Her clothing selection complete, Wynona left her second floor bedroom and began her descent to the first floor. As usual, the house was dark. The only source of illumination originated from distant streetlamps. Even this dim light was filtered through the skeletal branches of the property’s ancient oaks. While her tired eyes strained against the gloom —they weren’t really necessary. She was intimately familiar with the old home and all of its contents. She had no need to fear bumping into or tripping over something out of place. Nobody visited anymore and her husband no longer left his bedroom.

She was the undisputed queen of all she surveyed.

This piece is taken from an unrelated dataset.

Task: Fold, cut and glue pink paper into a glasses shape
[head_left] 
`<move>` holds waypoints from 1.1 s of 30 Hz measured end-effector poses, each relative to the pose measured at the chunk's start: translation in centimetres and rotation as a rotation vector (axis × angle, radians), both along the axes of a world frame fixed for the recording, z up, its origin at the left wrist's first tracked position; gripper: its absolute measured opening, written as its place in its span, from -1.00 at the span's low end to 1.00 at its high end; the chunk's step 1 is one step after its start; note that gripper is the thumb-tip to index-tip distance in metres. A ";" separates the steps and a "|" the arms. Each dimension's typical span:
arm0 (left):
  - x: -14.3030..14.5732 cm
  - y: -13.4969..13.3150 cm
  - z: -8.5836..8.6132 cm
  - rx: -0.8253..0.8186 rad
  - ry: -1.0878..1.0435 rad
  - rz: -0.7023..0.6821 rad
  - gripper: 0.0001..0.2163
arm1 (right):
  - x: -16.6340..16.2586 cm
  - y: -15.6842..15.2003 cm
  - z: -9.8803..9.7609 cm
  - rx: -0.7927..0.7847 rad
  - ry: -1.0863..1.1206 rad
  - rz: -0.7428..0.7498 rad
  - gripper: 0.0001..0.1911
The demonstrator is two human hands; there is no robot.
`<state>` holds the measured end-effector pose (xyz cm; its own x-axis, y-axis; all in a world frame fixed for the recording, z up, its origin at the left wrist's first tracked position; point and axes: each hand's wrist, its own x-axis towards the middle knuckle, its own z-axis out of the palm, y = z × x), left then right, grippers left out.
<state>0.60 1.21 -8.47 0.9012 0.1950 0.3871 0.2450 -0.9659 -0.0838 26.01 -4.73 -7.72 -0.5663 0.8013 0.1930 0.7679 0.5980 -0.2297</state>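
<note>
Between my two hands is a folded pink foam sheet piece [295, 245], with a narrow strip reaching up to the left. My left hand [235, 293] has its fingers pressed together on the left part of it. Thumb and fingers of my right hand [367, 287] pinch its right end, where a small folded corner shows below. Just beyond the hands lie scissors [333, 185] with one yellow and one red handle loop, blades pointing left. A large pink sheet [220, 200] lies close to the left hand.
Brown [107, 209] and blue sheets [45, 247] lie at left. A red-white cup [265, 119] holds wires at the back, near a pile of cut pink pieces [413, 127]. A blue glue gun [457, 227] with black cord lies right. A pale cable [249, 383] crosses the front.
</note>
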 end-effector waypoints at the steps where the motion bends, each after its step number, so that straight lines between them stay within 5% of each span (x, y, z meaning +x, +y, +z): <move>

The scent of glazed ham guided her to the kitchen. She immediately began to worry when she noticed the slight smell of smoke intermingled with that of cinnamon and star anise. She plucked the ham from the oven, observing it as the molten glaze burned her flesh. With the hot, sticky syrup running down her arm, she gave it a quick sniff and a lick. It was indeed burnt.

Damn.

She didn’t have a backup plan. The whole thing would have to go. She then proceeded to toss the five pound ham like a basketball into the awaiting maw of the trash can.

Nothing but net.

The sides could still be salvaged. The potatoes and asparagus looked alright. Unfortunately, she had trouble plating them in an appealing manner due to her badly burnt hands. She did the best she could under the circumstances.

With the ham gone, the dinner still lacked an entrée. Nothing but a prime cut of meat would suffice for such an occasion. That left her with only one option… the steaks in the fridge! Cooking them would only take a moment and the entrée could be saved. Just as she turned on the stove’s burners, however, she thought better of the idea. She instead concluded that there was no time for such preparation. She’d have to serve them raw. She could always make it up with extra gravy.

She removed the still bloody cuts of meat from their butcher paper wrappings. The cold meat felt good against her raw, freshly scalded hands so she stood there for a few minutes holding them in the dark. As she pressed her hands into the chilled, premium sirloins, she took the time to listen for rodents. After a few minutes of near silence—excluding the creaks and groans commonplace in any old home—she concluded that there were indeed no rats in the walls.

There better not be. Tonight had to be perfect.

*~*~*

As it turned out, getting rid of Kaitlyn and the kids had been far easier than Wynona expected. Her husband took care of everything. There was a bit of unpleasant business seeing the old harpy naked but in the end, her husband had talked to her and Kaitlyn had done the right thing for all of them.

With the old family gone, Wynona had it all: the beautiful old Victorian home with bay windows overlooking quiet, shaded streets; the Mercedes; even all of Kaitlyn’s uppity wardrobe. The house felt like home almost immediately. The Mercedes felt like it was custom designed for her. Even the clothes fit just right. It was all so… perfect.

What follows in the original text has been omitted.